As to how many locks, for any group of 2 scientists there must be at least one lock they cannot open.
Moreover, for any two different groups of 2, the:”inoperable” lock must be different for each group.
Thus, at least C(4, 2) = 6 locks are needed.
As to how many keys, whenever scientist S is associated with a group of 2 other scientists,
scientist S must have the key to at least one lock that the other 2 scientists cannot open.
Moreover, for any two different groups of 3, the “inoperable” key must be different for each group.
Thus, at least C(3, 2) = 3 keys are needed.
Now, we must design a scheme with 6 locks and 3 keys for each scientist that will actually
accomplish the desired security. For each of the 6 groups of 2, label a lock with the two names on it.
This means that a lock has 2 names on it of those scientists who cannot open it. For each group of
2 scientists bring in a 3rd scientist. He must have the key(s) to the lock(s) that the other 2 scientists
do not have. This will meet the security requirements.
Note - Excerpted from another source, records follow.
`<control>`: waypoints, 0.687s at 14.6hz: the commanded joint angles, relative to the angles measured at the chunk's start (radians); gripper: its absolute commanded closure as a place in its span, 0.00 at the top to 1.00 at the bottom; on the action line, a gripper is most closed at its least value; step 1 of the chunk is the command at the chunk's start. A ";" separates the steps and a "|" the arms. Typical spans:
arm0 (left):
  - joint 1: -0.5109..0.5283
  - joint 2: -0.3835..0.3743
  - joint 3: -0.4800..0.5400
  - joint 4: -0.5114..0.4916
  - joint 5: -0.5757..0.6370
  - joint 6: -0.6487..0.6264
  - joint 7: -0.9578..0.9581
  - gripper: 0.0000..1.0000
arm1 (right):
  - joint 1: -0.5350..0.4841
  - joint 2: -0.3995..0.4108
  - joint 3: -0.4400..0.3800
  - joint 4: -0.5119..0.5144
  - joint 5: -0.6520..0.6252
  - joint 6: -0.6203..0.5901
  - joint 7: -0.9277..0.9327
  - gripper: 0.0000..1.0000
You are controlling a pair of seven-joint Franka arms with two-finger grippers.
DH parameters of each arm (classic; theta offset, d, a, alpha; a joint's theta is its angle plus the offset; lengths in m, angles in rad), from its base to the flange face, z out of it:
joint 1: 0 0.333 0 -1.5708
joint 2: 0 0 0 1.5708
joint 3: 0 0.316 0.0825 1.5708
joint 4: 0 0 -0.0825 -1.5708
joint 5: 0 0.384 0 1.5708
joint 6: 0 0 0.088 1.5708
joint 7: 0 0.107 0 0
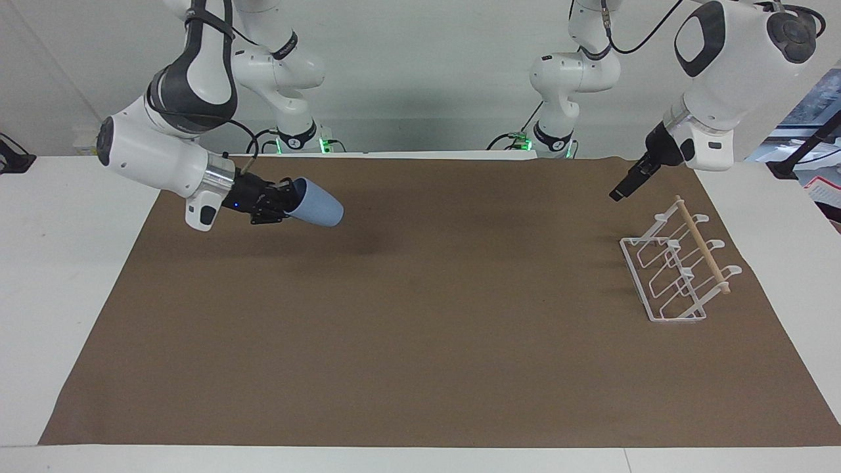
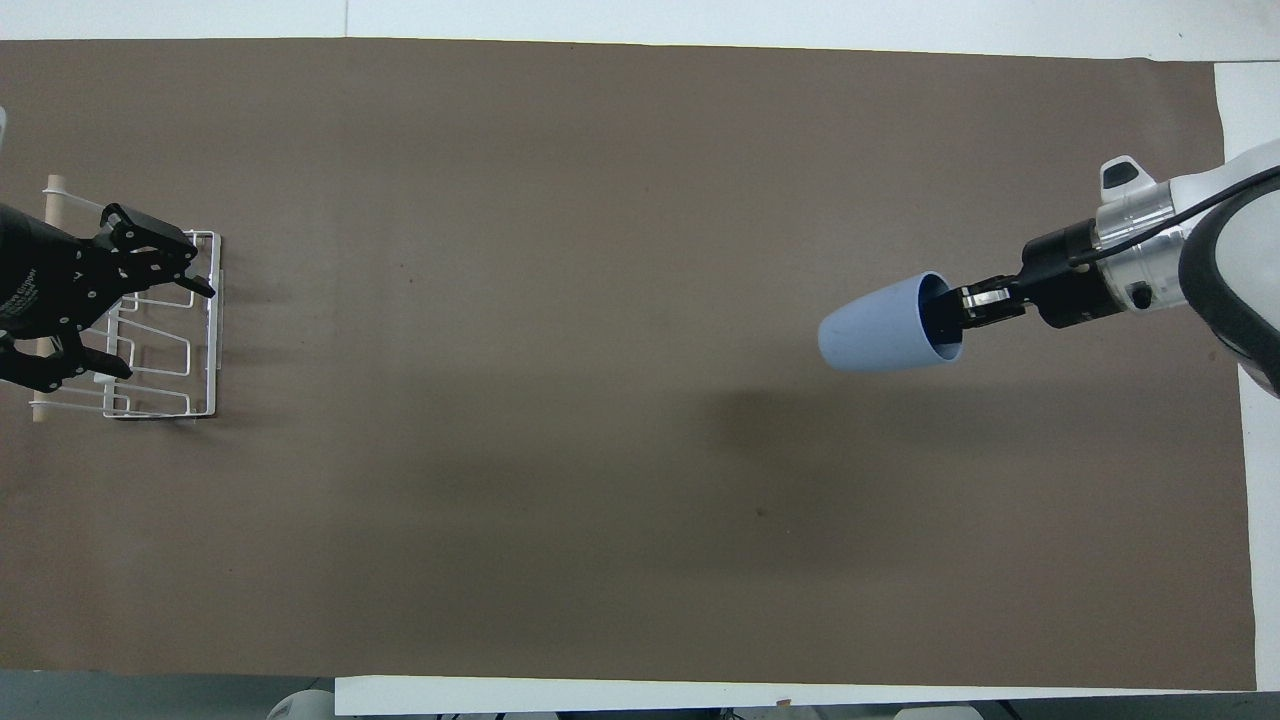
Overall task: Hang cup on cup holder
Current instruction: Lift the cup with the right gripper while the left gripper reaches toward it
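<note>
Carry step: right gripper (image 1: 281,200), fingers clamping the rim, holds the light-blue cup (image 1: 317,203) sideways above the surface (image 1: 420,341). Left gripper (image 2: 150,300) hovers, fingers spread, over the white wire cup holder (image 1: 677,266). Next: bring the cup's mouth onto a prong.

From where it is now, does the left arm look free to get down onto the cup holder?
Probably yes. The left hand hangs open in the air over the cup holder, with nothing between them. The cup is up in the right hand, over the right arm's end of the brown mat.
</note>
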 commanded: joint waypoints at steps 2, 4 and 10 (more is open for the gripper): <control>-0.010 -0.013 -0.059 0.021 -0.075 0.004 -0.263 1.00 | 0.104 0.007 0.007 -0.002 0.215 0.021 0.191 0.00; -0.024 0.003 -0.086 0.061 -0.144 0.012 -0.445 1.00 | 0.150 0.007 0.009 -0.005 0.286 0.046 0.268 0.00; -0.036 0.022 -0.213 0.093 -0.229 0.113 -1.006 1.00 | 0.438 -0.003 0.009 -0.057 0.490 0.396 0.357 0.00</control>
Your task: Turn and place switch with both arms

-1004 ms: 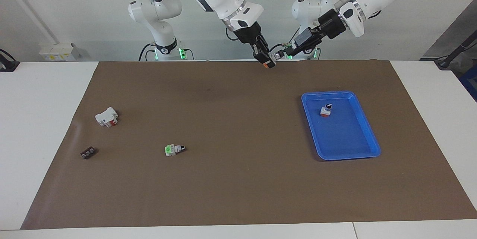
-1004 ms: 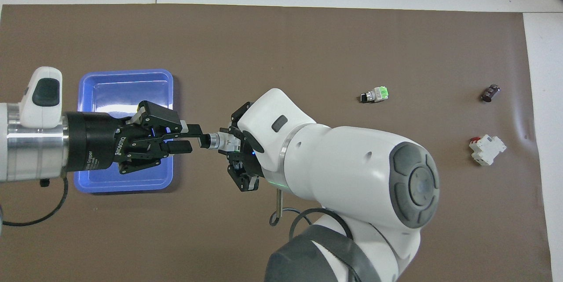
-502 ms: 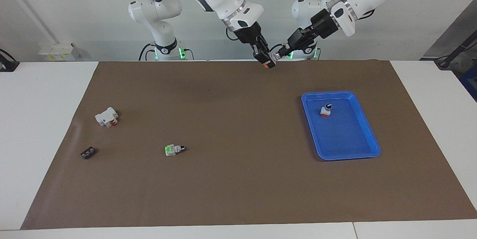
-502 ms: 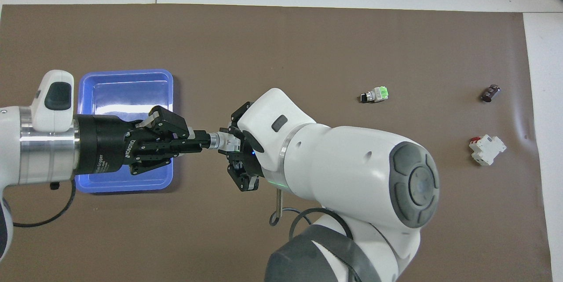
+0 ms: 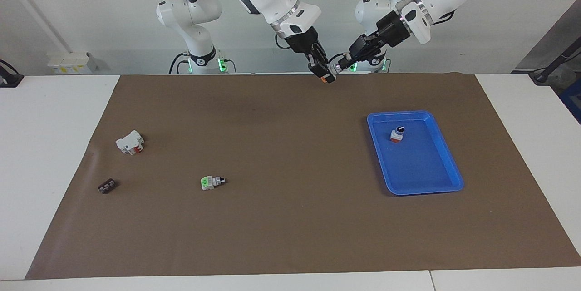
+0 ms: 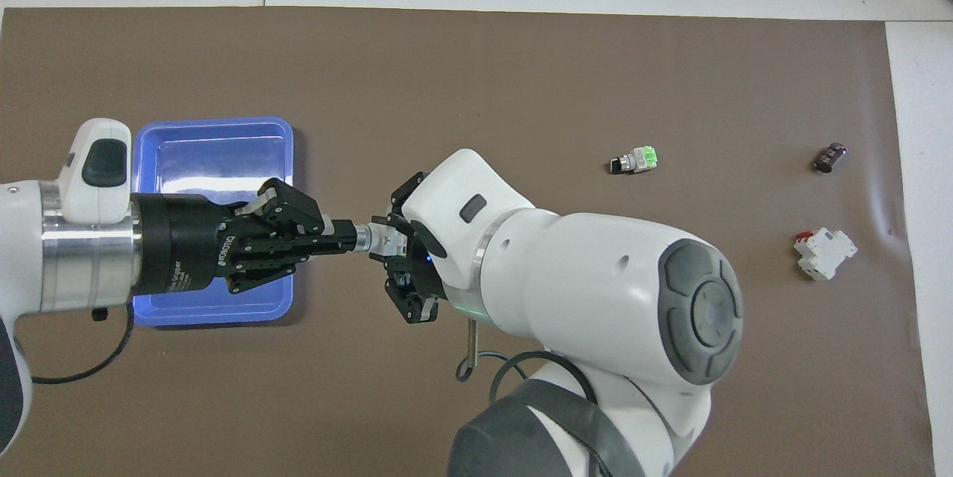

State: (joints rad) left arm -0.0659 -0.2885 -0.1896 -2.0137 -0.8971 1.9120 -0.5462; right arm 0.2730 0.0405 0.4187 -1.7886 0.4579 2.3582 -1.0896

Consider the following scheme to accomplish the desired security:
Denote scientists: a, b, c, d
Denote locks: L1, L2, L3, L4, L5, L6
Labels for locks:
L6(a, b): lock 6 cannot be opened by scientists a, b
L5(a, c): lock 5 cannot be opened by scientists a, c
L4(a, d): lock 4 cannot be opened by scientists a, d
L3(b, c): lock 3 cannot be opened by scientists b, c
L2(b, d): lock 2 cannot be opened by scientists b, d
L1(c, d): lock 1 cannot be opened by scientists c, d
Labels for scientists:
a(L1, L2, L3): scientist a has keys for locks 1, 2, 3
b(L1, L4, L5): scientist b has keys for locks 1, 4, 5
c(L2, L4, L6): scientist c has keys for locks 2, 4, 6
d(L3, L5, L6): scientist d has keys for locks 3, 5, 6